August 5, 2014

Why one shouldn't blog while on the bus...

I'd like to begin this post with a few observations about the Turkish bus transport system.

The Turkish Otogar (bus terminal) is distinctly foreign. In the US, I don't really do bus travel, so I don't have a point of comparison, but I won't let that stop me from passing a few judgments. The foreignness comes from what appears to be a complete chaos of people, luggage, busses, mini busses, ticket counters, food stands, pay bathrooms, beggars, and inescapable buzz of noise. There must be a system, as people get where they're going, though I don't know what it is.

On our Servis minibus, the free shuttle to the Otogar, I noticed something distinctly Turkish. The passenger call button common to airplanes, had merely a cup of tea as the symbol on the red button. As Turkish tea, Çay, is omnipresent here in Turkey, I read this button as "Help! Çay emergency in seat 30! Bring some Çay ASAP!" In my world, this is a hilarious joke.

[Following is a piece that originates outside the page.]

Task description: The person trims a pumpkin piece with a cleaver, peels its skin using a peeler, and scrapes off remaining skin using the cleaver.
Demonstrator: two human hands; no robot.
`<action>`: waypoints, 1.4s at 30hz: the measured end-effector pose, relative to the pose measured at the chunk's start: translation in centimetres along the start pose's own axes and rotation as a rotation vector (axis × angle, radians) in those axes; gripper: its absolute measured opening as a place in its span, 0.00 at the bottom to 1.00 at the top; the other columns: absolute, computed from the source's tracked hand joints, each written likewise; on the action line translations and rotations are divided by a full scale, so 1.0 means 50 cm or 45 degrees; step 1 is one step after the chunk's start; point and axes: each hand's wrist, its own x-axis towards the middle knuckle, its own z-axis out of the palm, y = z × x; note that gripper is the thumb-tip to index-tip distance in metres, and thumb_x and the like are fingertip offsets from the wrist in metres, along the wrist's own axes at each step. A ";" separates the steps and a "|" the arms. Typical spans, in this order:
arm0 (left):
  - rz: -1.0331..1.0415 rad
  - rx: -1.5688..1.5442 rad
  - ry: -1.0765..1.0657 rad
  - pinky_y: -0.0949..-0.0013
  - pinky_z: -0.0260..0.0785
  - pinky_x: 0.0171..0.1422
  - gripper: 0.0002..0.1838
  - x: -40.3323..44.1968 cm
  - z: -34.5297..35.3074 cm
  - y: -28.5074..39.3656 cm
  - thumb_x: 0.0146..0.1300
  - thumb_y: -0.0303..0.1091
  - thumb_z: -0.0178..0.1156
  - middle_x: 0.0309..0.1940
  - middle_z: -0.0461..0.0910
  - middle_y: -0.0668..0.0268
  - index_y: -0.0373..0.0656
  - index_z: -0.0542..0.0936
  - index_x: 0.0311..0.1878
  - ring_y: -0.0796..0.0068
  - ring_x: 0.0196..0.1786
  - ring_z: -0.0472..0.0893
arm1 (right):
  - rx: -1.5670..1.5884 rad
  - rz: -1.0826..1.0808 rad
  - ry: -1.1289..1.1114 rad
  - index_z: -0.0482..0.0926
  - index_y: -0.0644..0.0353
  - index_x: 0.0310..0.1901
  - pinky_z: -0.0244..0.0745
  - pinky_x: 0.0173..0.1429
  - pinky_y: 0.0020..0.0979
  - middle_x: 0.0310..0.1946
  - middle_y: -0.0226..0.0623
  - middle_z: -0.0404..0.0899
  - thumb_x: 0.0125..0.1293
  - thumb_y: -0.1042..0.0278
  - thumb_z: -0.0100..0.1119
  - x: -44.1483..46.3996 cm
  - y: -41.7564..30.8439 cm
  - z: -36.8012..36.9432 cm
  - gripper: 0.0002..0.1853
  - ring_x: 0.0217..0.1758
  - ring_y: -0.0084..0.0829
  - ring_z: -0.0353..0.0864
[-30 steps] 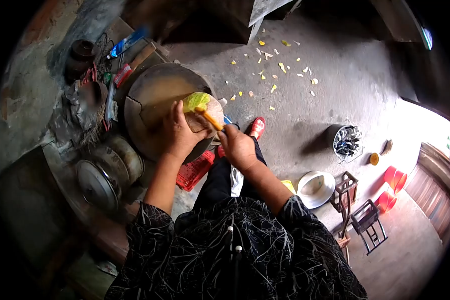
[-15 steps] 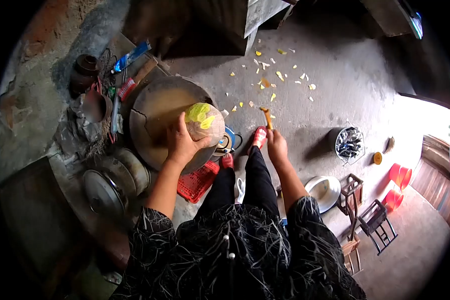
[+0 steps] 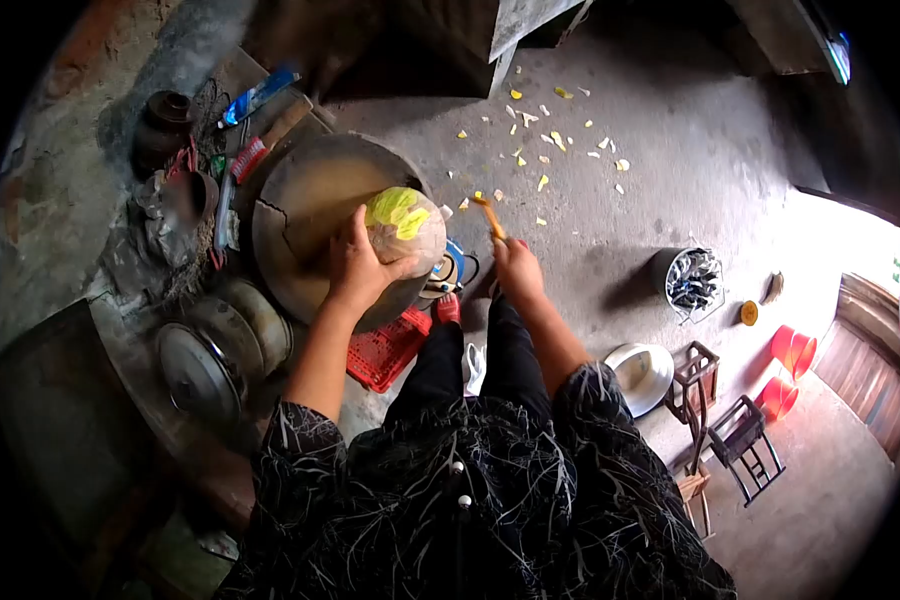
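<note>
While clamping left hand (image 3: 363,268) onto round, tan, yellow-patched gourd (image 3: 410,230), presumably against rolling | gripping slim orange-handled tool (image 3: 493,221) in right hand (image 3: 518,272), just right of gourd, seemingly for control

At the centre of the frame, the lower left side of the round fruit (image 3: 425,235) is covered by the left hand (image 3: 360,265). The tool's (image 3: 494,222) lower end is hidden in the right hand (image 3: 518,270). Below, the shirt (image 3: 460,540) is cut off by the bottom edge. The contents of the bucket (image 3: 663,272) at right cannot be made out.
</note>
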 end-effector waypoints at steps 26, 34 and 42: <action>0.228 -0.003 -0.198 0.52 0.51 0.70 0.59 0.012 -0.013 0.023 0.37 0.47 0.76 0.66 0.58 0.47 0.41 0.50 0.69 0.47 0.66 0.60 | 0.233 0.050 -0.112 0.77 0.65 0.41 0.72 0.46 0.49 0.33 0.57 0.79 0.69 0.50 0.42 0.013 0.034 0.050 0.23 0.42 0.55 0.79; 0.178 -0.020 -0.276 0.55 0.55 0.70 0.59 0.017 -0.020 0.025 0.41 0.47 0.75 0.65 0.59 0.45 0.44 0.46 0.71 0.47 0.67 0.61 | 0.343 -0.336 -0.212 0.74 0.64 0.39 0.70 0.44 0.47 0.31 0.56 0.77 0.67 0.52 0.47 -0.019 -0.049 -0.013 0.19 0.40 0.55 0.77; 0.226 -0.016 -0.258 0.52 0.52 0.71 0.60 0.032 -0.015 0.012 0.38 0.49 0.76 0.66 0.57 0.48 0.42 0.48 0.70 0.45 0.67 0.59 | 0.173 0.106 -0.030 0.77 0.63 0.38 0.72 0.48 0.46 0.35 0.56 0.79 0.68 0.50 0.45 0.063 0.094 0.035 0.21 0.43 0.54 0.78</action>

I realize that readers may not have the same experience.

Another observation that I made to Alan this morning was that our previous bus ride to İzmir had set the bar so incredibly low, that this trip would have a hard time being worse. I know that these are famous last words for jinxing oneself to a hellish trip, yet, you'll remember that Alan and I barely survived a 15 hour redeye bus ride from Kayseri to İzmir with food poisoning. So far, our extra 5 lira for the "comfort" bus is TOTALLY worth it. The bus is not only well air conditioned, but the seats literally have nearly a foot of extra leg room. For my femur bones, this extra space makes a huge difference in my experience, as I ...

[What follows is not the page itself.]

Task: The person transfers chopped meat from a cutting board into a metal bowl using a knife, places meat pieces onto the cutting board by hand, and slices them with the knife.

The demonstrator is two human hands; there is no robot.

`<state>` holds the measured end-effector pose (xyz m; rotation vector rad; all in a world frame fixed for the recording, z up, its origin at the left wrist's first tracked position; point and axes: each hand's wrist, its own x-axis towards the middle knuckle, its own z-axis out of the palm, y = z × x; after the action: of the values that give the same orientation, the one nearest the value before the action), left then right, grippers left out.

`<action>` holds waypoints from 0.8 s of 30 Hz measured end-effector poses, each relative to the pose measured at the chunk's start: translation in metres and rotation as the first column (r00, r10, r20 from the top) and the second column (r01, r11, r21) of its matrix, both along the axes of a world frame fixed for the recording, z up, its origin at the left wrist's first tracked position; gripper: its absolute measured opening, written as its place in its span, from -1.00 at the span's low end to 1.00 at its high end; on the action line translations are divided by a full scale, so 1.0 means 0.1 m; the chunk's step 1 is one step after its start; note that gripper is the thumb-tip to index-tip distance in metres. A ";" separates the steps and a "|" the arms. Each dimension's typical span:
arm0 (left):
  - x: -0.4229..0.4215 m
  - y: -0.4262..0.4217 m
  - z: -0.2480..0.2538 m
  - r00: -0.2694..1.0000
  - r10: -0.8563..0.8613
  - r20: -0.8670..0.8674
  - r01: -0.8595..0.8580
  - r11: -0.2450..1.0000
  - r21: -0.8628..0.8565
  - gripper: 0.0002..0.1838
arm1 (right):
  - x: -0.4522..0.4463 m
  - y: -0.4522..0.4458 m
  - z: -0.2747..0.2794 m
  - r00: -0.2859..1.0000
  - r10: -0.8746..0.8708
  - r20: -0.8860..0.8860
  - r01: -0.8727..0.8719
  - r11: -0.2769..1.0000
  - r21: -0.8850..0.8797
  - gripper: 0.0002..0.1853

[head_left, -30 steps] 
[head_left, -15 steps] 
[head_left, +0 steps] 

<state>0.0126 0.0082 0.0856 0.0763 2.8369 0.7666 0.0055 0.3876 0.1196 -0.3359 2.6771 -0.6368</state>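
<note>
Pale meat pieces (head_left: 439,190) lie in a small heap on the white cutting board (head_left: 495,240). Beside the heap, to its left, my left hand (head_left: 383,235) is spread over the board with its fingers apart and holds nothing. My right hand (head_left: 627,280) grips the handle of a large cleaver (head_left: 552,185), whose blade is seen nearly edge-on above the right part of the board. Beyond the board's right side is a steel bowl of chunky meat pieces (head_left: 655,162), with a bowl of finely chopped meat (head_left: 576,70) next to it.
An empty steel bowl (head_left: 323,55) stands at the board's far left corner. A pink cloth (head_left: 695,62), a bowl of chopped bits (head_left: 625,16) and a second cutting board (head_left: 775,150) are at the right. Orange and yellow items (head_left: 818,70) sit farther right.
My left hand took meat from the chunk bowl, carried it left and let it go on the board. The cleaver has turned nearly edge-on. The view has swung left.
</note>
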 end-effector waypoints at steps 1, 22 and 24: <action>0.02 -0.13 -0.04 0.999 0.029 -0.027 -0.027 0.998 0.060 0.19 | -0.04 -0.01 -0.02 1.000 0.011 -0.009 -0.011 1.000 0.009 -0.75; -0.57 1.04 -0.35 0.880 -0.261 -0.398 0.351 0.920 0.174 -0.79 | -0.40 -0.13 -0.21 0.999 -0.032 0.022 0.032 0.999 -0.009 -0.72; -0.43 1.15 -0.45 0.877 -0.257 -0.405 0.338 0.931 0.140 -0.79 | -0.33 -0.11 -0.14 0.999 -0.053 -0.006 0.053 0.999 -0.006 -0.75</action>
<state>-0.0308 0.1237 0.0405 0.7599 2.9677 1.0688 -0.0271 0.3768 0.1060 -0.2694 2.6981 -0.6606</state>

So, I'm opting to keep this partial entry authentic, as I was typing it on the bus, just after we left the Otogar. Let's just say that winding roads at high speeds, a nearly empty stomach, and typing while moving were a bad combination for me and my queasiness. I was super nauseated for about two hours until Alan and I were able to grab some food, a couple of gözleme (fried-ish lavash bread with meat or cheese filling), at a rest stop. The rest of the *10-hour* (how do these things get so long?) bus journey wasn't that interesting, except for the part where our bus drove onto a ferry boat and cruised across the harbour to İstanbul--the biggest city ever.